Check each line of the listing below for the string "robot", then copy every line that has it.

** EXTRACTED ENTRIES follows **

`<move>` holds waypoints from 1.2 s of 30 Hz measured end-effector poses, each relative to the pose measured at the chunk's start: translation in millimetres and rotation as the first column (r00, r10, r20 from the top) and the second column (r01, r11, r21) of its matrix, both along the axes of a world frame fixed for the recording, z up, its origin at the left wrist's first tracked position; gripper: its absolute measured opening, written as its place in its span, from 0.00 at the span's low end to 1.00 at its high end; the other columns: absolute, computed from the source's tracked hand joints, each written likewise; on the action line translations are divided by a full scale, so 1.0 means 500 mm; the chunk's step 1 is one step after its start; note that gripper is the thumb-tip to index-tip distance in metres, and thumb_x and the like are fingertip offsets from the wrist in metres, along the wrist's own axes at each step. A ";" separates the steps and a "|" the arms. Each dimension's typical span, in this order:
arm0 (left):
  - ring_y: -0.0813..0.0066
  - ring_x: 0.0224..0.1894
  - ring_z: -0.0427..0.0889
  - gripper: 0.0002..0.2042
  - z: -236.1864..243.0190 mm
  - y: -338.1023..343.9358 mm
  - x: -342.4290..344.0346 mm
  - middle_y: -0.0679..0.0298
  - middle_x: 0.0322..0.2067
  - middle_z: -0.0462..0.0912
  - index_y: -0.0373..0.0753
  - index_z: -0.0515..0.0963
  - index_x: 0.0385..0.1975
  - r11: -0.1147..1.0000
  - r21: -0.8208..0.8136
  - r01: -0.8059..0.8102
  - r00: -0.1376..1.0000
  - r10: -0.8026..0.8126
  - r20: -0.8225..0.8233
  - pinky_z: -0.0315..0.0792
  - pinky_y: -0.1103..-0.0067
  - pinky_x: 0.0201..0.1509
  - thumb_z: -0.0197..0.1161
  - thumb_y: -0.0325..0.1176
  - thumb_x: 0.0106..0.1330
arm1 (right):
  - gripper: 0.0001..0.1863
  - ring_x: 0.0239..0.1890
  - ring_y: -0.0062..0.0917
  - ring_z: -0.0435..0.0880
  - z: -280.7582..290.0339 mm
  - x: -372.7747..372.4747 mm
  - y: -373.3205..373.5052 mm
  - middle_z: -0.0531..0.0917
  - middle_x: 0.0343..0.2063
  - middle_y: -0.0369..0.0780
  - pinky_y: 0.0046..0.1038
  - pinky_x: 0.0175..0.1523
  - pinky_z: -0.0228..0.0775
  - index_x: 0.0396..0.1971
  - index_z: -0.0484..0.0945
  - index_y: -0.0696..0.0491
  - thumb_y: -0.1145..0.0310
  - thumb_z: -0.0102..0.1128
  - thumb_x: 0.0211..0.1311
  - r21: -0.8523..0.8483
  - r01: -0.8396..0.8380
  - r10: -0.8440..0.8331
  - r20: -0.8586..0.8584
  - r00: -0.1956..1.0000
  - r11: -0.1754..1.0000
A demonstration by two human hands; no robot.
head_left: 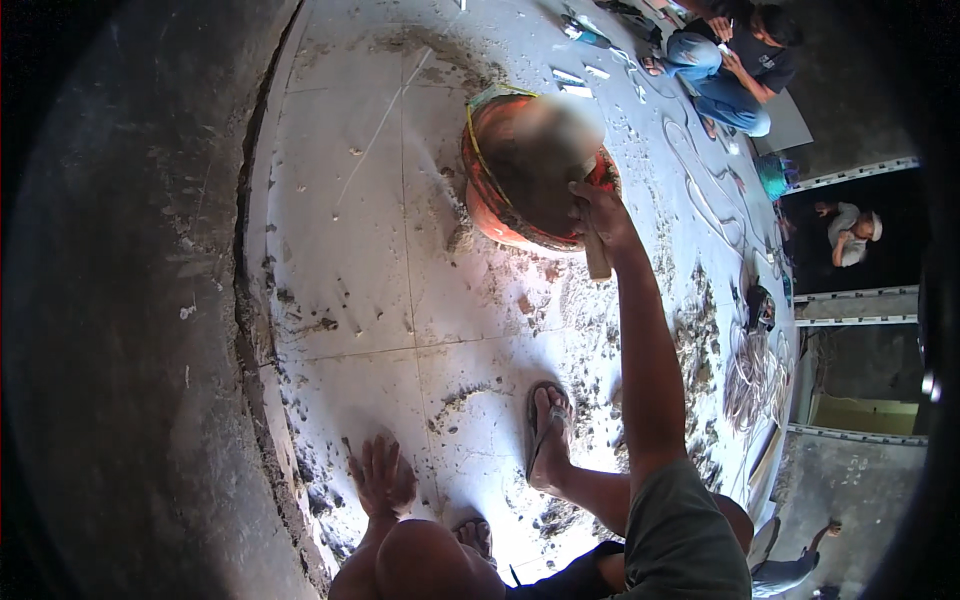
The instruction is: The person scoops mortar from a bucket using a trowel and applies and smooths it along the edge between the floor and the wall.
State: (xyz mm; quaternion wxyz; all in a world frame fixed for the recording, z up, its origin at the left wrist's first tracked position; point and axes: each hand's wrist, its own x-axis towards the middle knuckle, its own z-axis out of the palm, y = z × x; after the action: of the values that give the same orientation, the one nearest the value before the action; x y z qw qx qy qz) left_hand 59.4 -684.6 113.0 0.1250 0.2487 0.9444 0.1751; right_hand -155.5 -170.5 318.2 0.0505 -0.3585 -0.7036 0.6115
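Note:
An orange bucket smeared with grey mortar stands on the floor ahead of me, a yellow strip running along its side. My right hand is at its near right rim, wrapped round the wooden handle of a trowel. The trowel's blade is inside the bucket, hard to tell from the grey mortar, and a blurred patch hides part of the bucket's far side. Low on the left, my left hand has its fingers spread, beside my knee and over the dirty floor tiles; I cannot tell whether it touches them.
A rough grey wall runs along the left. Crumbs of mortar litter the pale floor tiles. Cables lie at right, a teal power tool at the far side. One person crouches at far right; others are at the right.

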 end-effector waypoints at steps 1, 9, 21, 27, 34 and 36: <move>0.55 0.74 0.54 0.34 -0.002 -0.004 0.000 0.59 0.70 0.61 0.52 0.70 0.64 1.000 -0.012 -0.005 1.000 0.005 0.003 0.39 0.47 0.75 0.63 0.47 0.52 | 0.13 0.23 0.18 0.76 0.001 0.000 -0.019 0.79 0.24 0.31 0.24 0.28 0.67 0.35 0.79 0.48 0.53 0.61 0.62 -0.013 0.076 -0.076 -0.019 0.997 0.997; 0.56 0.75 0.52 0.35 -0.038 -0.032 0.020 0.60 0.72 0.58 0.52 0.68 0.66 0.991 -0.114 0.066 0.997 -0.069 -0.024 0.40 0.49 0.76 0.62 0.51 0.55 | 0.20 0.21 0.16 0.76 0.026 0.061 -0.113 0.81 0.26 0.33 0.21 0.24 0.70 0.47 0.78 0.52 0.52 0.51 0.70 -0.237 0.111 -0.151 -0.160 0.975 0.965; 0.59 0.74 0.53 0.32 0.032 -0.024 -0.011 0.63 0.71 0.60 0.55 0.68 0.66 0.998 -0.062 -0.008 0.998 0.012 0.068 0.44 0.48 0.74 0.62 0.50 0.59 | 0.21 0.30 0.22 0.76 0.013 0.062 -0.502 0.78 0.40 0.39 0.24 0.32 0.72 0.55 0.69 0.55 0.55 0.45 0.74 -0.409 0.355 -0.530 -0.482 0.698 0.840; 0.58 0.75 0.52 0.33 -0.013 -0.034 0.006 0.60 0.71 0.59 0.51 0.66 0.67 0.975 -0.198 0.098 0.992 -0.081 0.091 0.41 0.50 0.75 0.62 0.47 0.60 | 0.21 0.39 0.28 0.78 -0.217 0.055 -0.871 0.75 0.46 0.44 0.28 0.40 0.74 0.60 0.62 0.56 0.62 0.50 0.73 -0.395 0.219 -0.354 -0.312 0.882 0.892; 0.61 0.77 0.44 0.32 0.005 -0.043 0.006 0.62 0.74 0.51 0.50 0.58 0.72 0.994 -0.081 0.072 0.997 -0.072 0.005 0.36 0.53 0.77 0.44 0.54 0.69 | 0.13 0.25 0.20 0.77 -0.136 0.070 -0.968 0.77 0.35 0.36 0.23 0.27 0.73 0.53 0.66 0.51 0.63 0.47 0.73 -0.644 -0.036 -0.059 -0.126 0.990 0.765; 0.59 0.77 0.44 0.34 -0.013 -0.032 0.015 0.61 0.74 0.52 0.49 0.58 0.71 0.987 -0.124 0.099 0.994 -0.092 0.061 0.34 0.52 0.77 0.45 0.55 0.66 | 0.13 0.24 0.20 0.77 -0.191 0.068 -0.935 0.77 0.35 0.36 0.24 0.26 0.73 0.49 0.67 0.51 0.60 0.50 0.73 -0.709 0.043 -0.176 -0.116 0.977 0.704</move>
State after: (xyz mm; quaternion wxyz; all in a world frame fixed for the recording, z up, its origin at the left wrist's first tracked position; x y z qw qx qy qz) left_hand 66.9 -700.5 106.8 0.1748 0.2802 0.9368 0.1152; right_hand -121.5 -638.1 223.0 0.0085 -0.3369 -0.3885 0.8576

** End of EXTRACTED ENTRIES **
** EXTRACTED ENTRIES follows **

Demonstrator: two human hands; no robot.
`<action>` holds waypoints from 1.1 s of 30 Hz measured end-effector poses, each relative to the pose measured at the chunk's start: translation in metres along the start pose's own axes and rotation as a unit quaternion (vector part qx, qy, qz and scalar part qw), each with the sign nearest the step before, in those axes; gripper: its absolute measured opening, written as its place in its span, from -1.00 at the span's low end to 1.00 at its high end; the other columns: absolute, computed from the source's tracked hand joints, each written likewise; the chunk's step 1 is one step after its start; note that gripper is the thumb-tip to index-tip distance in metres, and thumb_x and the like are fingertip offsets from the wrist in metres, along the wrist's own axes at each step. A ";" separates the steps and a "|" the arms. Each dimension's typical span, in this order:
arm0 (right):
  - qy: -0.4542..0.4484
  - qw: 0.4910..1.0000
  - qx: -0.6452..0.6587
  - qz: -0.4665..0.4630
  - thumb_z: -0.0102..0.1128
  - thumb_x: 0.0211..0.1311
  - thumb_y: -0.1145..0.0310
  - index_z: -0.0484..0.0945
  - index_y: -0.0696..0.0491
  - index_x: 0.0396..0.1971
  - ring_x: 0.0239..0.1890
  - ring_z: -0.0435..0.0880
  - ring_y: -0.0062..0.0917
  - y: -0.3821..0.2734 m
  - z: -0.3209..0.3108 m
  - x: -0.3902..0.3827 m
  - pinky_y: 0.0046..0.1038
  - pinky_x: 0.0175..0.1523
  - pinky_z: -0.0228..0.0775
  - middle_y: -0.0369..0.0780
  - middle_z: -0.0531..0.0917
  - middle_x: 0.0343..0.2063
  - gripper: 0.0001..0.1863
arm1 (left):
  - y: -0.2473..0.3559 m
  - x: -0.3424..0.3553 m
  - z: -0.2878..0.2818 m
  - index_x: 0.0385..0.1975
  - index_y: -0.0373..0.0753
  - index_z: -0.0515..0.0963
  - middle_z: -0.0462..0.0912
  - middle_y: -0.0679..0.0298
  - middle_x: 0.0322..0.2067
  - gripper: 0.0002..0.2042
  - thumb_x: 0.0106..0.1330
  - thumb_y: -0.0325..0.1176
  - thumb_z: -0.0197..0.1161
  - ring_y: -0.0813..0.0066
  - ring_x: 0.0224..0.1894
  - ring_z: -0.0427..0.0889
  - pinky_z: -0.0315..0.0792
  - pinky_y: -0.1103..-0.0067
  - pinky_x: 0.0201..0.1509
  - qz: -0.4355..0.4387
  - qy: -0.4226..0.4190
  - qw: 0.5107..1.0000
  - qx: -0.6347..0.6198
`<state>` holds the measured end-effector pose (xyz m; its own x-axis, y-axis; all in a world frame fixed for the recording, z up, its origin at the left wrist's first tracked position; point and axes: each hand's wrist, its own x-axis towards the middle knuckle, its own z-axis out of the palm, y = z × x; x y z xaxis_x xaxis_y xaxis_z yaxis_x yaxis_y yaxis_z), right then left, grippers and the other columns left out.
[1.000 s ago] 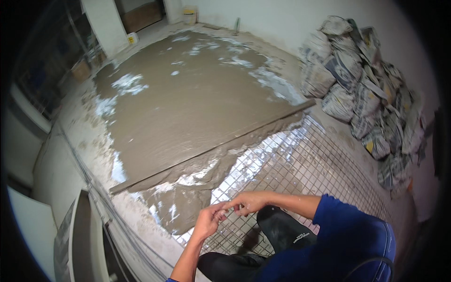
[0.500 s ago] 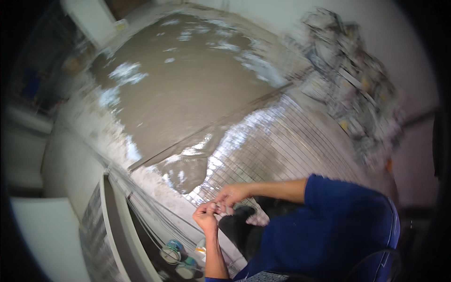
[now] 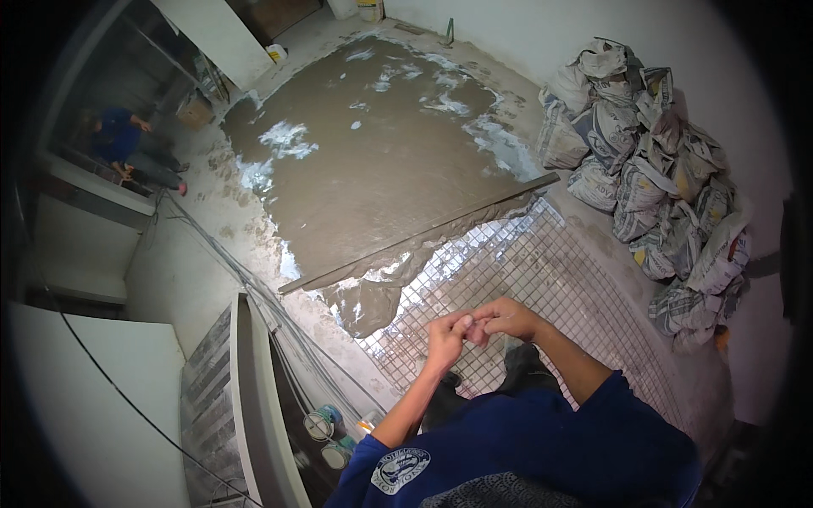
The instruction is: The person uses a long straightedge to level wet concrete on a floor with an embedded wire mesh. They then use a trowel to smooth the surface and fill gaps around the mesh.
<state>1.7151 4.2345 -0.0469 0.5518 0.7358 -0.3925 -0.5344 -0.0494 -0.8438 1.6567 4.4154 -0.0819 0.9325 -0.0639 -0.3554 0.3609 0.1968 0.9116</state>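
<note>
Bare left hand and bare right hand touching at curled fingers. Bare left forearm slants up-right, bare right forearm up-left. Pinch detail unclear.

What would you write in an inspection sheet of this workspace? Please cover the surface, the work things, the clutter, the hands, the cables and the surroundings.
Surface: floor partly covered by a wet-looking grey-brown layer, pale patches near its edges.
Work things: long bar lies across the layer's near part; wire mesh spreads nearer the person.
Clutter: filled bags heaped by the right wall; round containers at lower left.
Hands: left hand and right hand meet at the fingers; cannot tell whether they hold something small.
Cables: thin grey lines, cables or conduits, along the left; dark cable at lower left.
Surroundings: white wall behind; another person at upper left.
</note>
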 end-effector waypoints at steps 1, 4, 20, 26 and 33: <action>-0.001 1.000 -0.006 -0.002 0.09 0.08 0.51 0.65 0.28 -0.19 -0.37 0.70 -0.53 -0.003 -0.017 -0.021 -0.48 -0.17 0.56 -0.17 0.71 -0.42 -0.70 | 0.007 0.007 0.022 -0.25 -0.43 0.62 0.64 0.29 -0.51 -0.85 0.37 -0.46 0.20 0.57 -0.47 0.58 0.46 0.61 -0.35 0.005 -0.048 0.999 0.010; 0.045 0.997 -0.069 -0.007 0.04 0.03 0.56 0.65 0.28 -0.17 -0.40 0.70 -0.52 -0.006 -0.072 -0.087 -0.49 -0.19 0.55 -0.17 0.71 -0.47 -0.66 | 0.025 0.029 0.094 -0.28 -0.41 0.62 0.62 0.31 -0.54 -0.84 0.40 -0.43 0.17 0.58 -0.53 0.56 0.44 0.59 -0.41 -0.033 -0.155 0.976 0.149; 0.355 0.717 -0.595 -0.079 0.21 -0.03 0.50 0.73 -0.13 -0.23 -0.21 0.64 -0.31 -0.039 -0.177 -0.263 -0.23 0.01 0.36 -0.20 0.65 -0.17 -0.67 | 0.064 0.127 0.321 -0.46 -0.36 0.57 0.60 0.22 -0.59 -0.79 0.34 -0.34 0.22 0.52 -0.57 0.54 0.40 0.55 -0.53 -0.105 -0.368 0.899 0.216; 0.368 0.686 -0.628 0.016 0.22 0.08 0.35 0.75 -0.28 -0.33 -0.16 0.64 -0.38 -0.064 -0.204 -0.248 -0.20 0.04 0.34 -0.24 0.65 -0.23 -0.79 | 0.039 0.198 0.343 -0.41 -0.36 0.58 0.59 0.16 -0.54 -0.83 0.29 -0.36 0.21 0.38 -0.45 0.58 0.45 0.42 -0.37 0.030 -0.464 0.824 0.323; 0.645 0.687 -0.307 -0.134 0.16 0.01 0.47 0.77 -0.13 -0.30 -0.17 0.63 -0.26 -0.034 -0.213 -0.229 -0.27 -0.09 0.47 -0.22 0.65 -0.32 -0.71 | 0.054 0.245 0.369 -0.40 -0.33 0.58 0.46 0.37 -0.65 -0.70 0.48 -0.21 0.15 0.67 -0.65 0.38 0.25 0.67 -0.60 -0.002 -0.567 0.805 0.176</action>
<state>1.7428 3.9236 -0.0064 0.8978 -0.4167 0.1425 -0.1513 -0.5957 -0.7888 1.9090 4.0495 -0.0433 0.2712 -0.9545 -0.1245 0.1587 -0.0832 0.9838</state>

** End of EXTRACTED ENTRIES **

* [OUTPUT]:
A demonstration by two human hands; no robot.
Demonstrator: two human hands; no robot.

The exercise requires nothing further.